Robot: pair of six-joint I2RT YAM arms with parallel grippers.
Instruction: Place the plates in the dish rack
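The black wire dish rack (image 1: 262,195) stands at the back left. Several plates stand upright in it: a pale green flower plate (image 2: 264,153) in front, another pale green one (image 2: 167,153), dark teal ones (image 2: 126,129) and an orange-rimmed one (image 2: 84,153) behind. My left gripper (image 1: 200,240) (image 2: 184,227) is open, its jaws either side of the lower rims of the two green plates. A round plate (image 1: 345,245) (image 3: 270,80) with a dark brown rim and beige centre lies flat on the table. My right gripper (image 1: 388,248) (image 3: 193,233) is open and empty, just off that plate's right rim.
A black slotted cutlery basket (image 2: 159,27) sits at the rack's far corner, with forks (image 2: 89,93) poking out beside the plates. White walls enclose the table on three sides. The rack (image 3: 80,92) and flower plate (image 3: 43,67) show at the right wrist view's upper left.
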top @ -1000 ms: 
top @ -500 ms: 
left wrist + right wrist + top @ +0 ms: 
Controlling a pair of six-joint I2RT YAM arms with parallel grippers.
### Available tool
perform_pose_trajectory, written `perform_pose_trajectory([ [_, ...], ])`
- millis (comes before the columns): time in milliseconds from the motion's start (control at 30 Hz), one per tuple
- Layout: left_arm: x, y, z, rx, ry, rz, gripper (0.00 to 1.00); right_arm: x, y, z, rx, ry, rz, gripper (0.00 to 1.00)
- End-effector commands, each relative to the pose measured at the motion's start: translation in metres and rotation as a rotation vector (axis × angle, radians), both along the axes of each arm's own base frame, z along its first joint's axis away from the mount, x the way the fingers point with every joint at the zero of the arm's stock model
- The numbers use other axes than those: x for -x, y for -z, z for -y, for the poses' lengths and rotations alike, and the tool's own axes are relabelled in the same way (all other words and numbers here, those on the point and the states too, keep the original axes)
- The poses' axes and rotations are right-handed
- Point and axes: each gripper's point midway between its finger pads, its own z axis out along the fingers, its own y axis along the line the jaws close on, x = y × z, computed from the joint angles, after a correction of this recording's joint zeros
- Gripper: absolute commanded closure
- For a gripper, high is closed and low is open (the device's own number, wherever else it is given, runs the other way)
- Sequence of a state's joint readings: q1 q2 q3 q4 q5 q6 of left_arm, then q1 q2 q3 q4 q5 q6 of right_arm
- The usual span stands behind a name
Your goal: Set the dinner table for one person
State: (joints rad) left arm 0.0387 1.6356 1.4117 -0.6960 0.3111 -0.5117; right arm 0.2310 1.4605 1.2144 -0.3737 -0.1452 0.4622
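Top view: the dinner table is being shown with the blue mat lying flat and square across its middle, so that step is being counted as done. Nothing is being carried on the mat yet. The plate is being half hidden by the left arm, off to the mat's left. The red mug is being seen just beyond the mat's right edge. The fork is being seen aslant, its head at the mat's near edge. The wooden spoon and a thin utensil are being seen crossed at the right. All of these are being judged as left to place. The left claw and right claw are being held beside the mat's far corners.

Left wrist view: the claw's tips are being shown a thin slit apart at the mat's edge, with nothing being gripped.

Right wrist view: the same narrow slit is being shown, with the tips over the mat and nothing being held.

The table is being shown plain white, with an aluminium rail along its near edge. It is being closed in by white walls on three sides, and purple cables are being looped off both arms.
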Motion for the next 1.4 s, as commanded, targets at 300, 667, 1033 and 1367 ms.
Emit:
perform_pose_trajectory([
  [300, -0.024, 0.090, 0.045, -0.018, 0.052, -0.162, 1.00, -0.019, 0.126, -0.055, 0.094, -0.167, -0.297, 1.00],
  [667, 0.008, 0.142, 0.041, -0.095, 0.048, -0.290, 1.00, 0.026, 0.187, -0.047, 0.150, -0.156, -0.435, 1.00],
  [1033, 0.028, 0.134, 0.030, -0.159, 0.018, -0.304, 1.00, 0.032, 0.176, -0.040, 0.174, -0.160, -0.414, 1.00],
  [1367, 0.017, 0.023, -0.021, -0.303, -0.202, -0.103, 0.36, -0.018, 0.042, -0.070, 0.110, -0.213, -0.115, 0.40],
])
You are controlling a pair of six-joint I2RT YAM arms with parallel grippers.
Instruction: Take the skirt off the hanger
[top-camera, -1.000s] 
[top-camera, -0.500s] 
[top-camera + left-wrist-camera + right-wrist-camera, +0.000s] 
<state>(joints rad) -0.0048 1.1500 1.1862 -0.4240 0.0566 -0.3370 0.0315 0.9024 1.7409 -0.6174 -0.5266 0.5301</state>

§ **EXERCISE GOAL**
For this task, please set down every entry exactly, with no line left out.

§ **SOLUTION BELOW**
Robot: pair of six-joint I2RT YAM arms with parallel grippers.
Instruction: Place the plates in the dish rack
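The black wire dish rack (image 1: 262,195) stands at the back left. Several plates stand upright in it: a pale green flower plate (image 2: 264,153) in front, another pale green one (image 2: 167,153), dark teal ones (image 2: 126,129) and an orange-rimmed one (image 2: 84,153) behind. My left gripper (image 1: 200,240) (image 2: 184,227) is open, its jaws either side of the lower rims of the two green plates. A round plate (image 1: 345,245) (image 3: 270,80) with a dark brown rim and beige centre lies flat on the table. My right gripper (image 1: 388,248) (image 3: 193,233) is open and empty, just off that plate's right rim.
A black slotted cutlery basket (image 2: 159,27) sits at the rack's far corner, with forks (image 2: 89,93) poking out beside the plates. White walls enclose the table on three sides. The rack (image 3: 80,92) and flower plate (image 3: 43,67) show at the right wrist view's upper left.
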top @ -1000 ms: 
top @ -500 ms: 
left wrist + right wrist + top @ +0 ms: 
Controlling a pair of six-joint I2RT YAM arms with parallel grippers.
### Available tool
perform_pose_trajectory, written `perform_pose_trajectory([ [_, ...], ])`
- millis (comes before the columns): time in milliseconds from the motion's start (control at 30 Hz), one per tuple
- Layout: left_arm: x, y, z, rx, ry, rz, gripper (0.00 to 1.00); right_arm: x, y, z, rx, ry, rz, gripper (0.00 to 1.00)
- End-effector commands, each relative to the pose measured at the motion's start: translation in metres and rotation as a rotation vector (axis × angle, radians), both along the axes of each arm's own base frame, z along its first joint's axis away from the mount, x the way the fingers point with every joint at the zero of the arm's stock model
- The numbers use other axes than those: x for -x, y for -z, z for -y, for the poses' lengths and rotations alike, and the tool's own axes are relabelled in the same way (all other words and numbers here, those on the point and the states too, keep the original axes)
- The poses' axes and rotations are right-handed
- Point and axes: each gripper's point midway between its finger pads, its own z axis out along the fingers, its own y axis along the line the jaws close on, x = y × z, computed from the joint angles, after a correction of this recording's joint zeros
- Gripper: absolute commanded closure
- For a gripper, high is closed and low is open (the device's own number, wherever else it is given, runs the other way)
- Sequence of a state's joint readings: q1 q2 q3 q4 q5 q6 of left_arm, then q1 q2 q3 q4 q5 q6 of right_arm
- The usual span stands behind a name
Your goal: Set the dinner table for one person
State: (joints rad) left arm 0.0387 1.6356 1.4117 -0.6960 0.3111 -0.5117; right arm 0.2310 1.4605 1.2144 -0.3737 -0.1452 0.4622
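Top view: the dinner table is being shown with the blue mat lying flat and square across its middle, so that step is being counted as done. Nothing is being carried on the mat yet. The plate is being half hidden by the left arm, off to the mat's left. The red mug is being seen just beyond the mat's right edge. The fork is being seen aslant, its head at the mat's near edge. The wooden spoon and a thin utensil are being seen crossed at the right. All of these are being judged as left to place. The left claw and right claw are being held beside the mat's far corners.

Left wrist view: the claw's tips are being shown a thin slit apart at the mat's edge, with nothing being gripped.

Right wrist view: the same narrow slit is being shown, with the tips over the mat and nothing being held.

The table is being shown plain white, with an aluminium rail along its near edge. It is being closed in by white walls on three sides, and purple cables are being looped off both arms.
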Motion for the next 1.4 s, as commanded, targets at 300, 667, 1033 and 1367 ms.
Emit:
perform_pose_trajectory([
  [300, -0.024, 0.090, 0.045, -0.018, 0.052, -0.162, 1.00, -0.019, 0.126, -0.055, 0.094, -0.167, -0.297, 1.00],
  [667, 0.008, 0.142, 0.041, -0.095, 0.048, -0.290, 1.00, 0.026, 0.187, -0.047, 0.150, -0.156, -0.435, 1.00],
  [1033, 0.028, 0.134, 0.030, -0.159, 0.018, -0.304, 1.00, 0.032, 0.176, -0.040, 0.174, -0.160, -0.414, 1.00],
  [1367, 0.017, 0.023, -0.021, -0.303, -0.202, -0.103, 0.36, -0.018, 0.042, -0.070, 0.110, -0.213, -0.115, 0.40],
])
You are controlling a pair of six-joint I2RT YAM arms with parallel grippers.
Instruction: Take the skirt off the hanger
[top-camera, -1.000s] 
[top-camera, -0.500s] 
[top-camera + left-wrist-camera + right-wrist-camera, +0.000s] 
<state>(joints rad) -0.0048 1.1500 1.1862 -0.4240 0.0566 -0.3370 0.0315 0.9024 1.7409 -0.6174 -0.5266 0.5301</state>

No additional output will be generated.